▶ **Task directions**
Provide again, from the entries below, every line from the one containing "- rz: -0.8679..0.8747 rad" through the one containing "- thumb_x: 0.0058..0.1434", exactly as written, and no other line.

▶ **Given records**
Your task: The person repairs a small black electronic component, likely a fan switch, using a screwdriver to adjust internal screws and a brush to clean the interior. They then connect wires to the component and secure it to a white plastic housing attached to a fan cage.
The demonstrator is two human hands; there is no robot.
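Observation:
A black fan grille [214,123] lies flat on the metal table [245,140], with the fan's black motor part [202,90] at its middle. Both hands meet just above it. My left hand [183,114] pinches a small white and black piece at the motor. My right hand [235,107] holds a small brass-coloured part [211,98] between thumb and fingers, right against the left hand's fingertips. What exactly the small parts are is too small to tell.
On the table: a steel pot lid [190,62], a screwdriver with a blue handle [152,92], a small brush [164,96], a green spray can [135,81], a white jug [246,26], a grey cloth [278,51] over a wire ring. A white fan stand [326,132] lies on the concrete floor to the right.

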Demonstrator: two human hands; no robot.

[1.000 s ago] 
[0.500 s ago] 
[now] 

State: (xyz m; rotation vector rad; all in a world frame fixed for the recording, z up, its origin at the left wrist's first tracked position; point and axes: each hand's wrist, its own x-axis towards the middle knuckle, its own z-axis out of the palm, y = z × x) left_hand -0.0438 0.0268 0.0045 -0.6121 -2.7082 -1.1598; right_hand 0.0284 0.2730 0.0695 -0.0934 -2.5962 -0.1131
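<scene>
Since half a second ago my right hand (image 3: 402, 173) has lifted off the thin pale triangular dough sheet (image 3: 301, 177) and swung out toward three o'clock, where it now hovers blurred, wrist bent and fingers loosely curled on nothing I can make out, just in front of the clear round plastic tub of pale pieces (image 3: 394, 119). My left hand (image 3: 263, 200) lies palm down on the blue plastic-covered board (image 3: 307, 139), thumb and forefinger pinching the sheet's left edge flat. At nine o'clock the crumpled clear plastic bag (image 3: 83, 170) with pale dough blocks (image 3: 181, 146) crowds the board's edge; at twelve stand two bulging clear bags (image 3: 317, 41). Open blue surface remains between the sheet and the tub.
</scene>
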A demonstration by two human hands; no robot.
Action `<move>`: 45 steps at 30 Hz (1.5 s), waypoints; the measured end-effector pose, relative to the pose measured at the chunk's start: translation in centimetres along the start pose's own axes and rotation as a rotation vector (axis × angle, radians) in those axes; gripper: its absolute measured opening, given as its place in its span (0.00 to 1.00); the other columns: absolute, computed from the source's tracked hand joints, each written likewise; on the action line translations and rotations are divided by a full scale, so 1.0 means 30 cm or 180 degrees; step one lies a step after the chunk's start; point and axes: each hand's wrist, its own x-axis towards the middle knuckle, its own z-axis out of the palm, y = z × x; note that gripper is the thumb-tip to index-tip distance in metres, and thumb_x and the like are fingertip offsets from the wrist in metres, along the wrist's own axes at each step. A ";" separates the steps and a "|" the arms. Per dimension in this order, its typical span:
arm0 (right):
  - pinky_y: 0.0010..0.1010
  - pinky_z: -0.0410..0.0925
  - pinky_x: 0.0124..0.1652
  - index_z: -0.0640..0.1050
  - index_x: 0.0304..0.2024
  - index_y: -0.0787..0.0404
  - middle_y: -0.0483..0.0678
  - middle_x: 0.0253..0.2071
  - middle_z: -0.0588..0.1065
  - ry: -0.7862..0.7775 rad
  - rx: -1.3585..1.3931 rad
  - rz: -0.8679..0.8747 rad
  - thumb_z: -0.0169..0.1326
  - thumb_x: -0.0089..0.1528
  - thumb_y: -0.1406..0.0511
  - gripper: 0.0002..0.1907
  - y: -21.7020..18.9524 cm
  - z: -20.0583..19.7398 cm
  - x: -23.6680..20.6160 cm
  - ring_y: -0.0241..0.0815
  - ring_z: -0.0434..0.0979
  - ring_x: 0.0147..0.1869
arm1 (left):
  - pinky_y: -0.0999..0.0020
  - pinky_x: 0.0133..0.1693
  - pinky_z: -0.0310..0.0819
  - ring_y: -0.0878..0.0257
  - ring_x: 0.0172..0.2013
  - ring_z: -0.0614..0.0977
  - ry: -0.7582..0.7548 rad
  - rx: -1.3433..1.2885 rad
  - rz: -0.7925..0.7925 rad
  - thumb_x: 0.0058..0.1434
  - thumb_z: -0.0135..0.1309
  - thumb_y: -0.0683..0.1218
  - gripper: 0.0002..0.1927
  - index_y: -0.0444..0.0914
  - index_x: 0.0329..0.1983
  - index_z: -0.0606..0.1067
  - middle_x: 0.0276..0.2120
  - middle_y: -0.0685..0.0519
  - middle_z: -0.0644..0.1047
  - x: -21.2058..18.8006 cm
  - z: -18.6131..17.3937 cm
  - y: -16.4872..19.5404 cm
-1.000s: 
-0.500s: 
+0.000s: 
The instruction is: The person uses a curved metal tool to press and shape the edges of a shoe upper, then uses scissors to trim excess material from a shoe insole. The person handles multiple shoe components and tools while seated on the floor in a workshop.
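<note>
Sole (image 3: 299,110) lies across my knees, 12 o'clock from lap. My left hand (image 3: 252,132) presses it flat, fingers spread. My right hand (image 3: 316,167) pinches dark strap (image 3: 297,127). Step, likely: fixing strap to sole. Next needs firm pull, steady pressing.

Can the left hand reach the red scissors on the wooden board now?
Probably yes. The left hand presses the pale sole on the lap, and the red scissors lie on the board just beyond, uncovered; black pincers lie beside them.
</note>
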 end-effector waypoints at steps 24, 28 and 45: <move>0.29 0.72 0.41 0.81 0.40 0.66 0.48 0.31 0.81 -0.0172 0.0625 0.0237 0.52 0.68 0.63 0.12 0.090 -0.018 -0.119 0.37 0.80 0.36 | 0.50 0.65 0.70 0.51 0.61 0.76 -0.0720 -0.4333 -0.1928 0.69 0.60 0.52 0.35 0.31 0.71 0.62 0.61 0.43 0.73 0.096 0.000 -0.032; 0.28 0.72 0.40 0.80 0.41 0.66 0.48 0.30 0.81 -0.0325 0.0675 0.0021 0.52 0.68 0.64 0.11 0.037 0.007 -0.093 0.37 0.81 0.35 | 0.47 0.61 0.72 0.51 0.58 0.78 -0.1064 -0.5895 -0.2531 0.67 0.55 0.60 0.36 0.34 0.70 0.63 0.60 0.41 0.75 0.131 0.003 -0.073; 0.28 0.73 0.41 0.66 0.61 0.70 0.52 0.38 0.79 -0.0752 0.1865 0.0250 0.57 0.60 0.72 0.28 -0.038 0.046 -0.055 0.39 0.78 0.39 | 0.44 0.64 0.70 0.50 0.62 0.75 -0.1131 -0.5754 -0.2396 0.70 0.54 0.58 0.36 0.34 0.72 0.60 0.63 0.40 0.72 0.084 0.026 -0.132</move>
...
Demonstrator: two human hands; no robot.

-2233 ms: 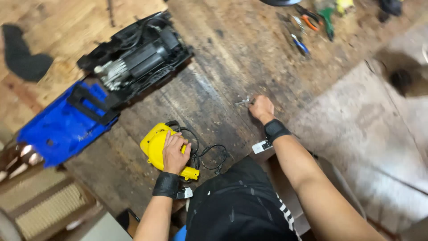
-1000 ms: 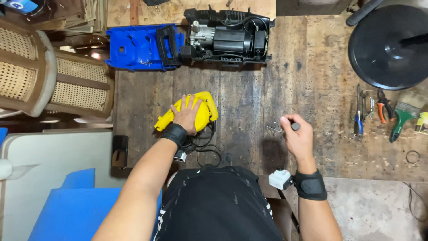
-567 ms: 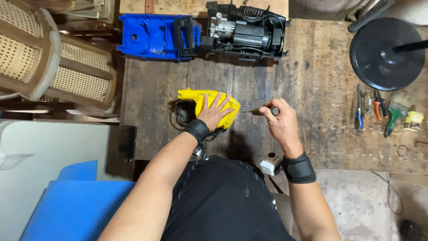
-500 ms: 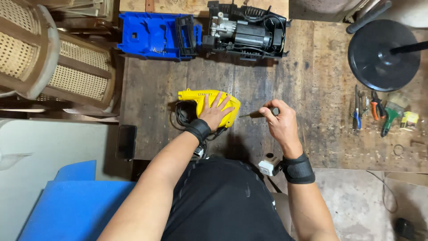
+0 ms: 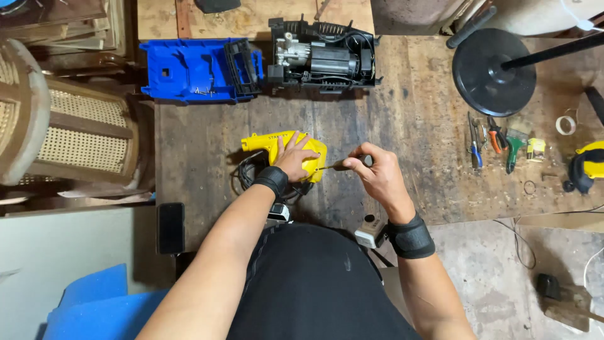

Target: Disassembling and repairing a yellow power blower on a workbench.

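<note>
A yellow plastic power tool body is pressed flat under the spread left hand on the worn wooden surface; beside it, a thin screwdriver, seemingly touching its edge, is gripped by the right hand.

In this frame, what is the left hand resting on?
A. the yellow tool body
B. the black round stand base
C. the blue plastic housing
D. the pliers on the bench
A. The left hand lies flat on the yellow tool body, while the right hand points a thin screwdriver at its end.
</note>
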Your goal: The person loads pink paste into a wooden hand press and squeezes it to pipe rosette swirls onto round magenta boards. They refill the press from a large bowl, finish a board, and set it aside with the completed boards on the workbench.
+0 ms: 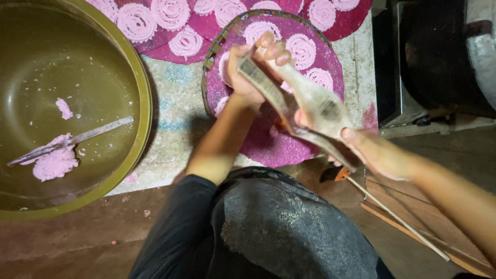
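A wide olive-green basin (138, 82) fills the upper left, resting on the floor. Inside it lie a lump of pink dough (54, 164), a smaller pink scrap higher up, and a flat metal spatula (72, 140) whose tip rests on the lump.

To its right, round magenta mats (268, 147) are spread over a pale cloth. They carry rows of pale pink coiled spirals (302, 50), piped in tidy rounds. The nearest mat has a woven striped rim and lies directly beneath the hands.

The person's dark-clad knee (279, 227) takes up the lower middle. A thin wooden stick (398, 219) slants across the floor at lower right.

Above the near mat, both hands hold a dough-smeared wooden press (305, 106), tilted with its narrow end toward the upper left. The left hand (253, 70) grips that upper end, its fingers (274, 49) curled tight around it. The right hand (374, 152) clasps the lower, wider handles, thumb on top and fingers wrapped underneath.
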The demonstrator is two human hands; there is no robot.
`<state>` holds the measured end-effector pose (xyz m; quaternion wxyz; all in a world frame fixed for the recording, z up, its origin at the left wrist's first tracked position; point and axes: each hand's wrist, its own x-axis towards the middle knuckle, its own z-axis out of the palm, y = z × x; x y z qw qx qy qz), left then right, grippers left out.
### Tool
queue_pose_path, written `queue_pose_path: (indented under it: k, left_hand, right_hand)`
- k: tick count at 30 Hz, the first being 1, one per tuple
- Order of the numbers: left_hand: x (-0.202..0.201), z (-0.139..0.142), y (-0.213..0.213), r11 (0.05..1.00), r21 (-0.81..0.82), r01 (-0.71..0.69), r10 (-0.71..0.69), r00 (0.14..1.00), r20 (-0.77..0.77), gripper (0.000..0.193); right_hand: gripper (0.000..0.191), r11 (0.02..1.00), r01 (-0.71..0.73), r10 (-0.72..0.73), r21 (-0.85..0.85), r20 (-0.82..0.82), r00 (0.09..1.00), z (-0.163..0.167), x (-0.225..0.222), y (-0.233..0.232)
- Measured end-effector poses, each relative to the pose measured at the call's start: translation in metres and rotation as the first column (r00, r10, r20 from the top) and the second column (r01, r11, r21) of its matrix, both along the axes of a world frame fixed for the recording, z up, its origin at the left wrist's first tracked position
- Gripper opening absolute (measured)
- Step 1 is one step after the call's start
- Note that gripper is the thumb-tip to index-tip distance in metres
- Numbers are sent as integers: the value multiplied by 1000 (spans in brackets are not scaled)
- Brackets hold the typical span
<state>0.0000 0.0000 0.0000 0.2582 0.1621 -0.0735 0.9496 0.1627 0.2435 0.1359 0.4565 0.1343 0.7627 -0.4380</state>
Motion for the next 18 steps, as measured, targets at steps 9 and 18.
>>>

▶ **Result below**
  - rz: -0.8679..0.8747 rad
  - thumb_z: -0.0169..0.1326
  - thumb_x: -0.0089..0.1528
  - thumb_y: -0.1406..0.0511
  - gripper: 0.0002..0.1907
  - y: -21.7020..18.9524 cm
  - z: -20.0583..19.7398 cm
  - x: -23.6680..20.6160 cm
  - ring_y: -0.0241..0.0815
  - ring_z: -0.0434..0.0979
  - ring_x: 0.0147..0.1869
arm1 (left):
  - pinky_y: -0.0999..0.0020
  - pinky_x: 0.0133..0.1693
  - pinky_z: -0.0310..0.0819
  - ring_y: -0.0878..0.0257
  - ring_x: 0.0172..0.2013
  - ring_z: -0.0614..0.0977
  - ry: -0.7582..0.7548 rad
  - rx: -1.3433..1.2885 rad
  - rz: -0.7925..0.7925 rad
  - thumb_x: 0.0058..0.1434

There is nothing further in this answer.